Barry Johnson, a College sophomore, said one of the main reasons he came to Penn was because of the no-loan policy. But he ended up with a loan (a relatively small one) in his sophomore year, which seemed contradictory to him.

“They do give good financial aid, but that no-loan policy is something SFS needs to work on,” he said, because some students who go to Penn will take out loans.

According to the federal government’s college scorecard, Penn students take out an average of $20,407 in federal loans, the highest amount in the Ivy League. That compares to Harvard’s $11,000 in loans, Dartmouth’s $13,000 and Brown’s $16,756.

“You can make it very clear during the materials you send out to prospective students: You may accumulate loans,” said Jesus Fuentes, a former United Minorities Council board member and a College senior.

A turnaround

SFS has come a long way since the late 1990’s, when it was severely understaffed, said sociology professor Camille Charles, who was part of a committee in the late 1990’s on pluralism and issues affecting students. One of the contributing factors to student retention was financial aid.

Back then, Charles said, she would have students coming to her during her pre-freshman program who were concerned about their aid packages, before they even officially started college. She used to buy course books for students.

In a more extreme case, professor Herman Beavers, chair of undergraduates and graduates in the Department of Africana Studies, said he had a student who had to work 35 hours a week at a full-time job. He reached out to SFS on her behalf and was able to help her resolve her financial aid situation.

SFS responded to the critiques quickly then, Charles said. At the time, for students on financial hold who tried to purchase items through their bursar accounts, an alarm would sound indicating the charge could not go through. After hearing recommendations from the committee, including Charles, SFS replaced the system with a more discreet notification. The institution also hired more staff and changed its name.

This year, SFS has a budget of $197 million for undergraduate financial aid, a number which Carstens said has grown every year in the past few years.

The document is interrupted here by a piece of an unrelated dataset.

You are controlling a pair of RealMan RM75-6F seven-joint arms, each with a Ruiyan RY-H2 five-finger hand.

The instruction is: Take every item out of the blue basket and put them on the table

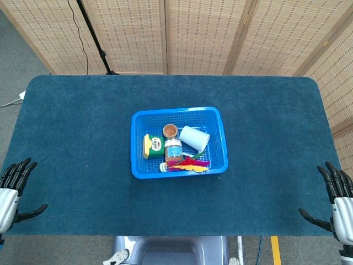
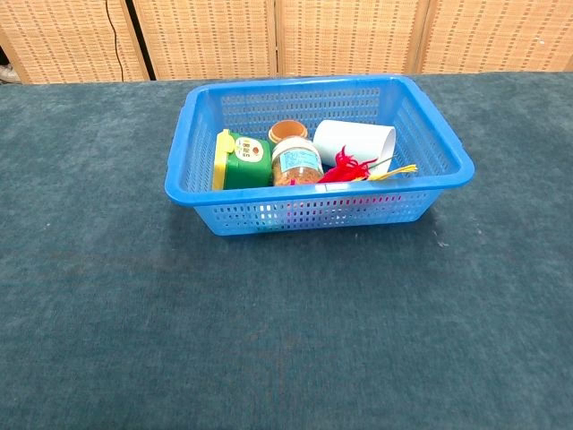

“I think no system is really going to be perfect, but my sense is that things have gotten substantially better,” Charles said.

Closing the gap

For its part, SFS has been increasing its work with students. It recently announced the creation of the Student Financial Aid Advisory Board — an initiative that was led by the 5B, the five different umbrella groups for minority students. UMC was one of the groups on campus who brought about the creation of the student financial advisory board because of complaints from its constituents. This was also the case for other 5B groups like the Lambda Alliance.

“I think SFS is really starting to get it more and they’re really starting to try to make efforts,” said Undergraduate Assembly president Joyce Kim, a College senior. Kim was one of the students who had initially brought about the implementation of the board. “They’re being a lot more proactive.”

The advisory board is meant to address the issues of transparency and communication that students have raised. The idea was first brought up in December 2013, and the board had originally planned to launch in last fall. It was delayed, partly due to a lack of response on the part of administrators, and is expected to launch in January. The resolution for the board passed in the UA on Dec. 7.

The board, though an important step forward, is not the saving grace. Fuentes said that those on the board may not be the students who really need to be heard, because those who do have severe financial constraints are usually working 15 to 20 hours a week or maybe even a full-time job. “Often times these students should be speaking about it, but they don’t have the time,” he said.

Even if the numbers of students affected are small — and there’s no way to get an accurate count on how many students have had problems with SFS — it is still important to address these concerns, Fuentes said.

“I’ve never had my aid withheld from me; I’ve never had to fight for my work study grant,” he said. “Just because it worked for some of us, doesn’t mean we should be satisfied with that.”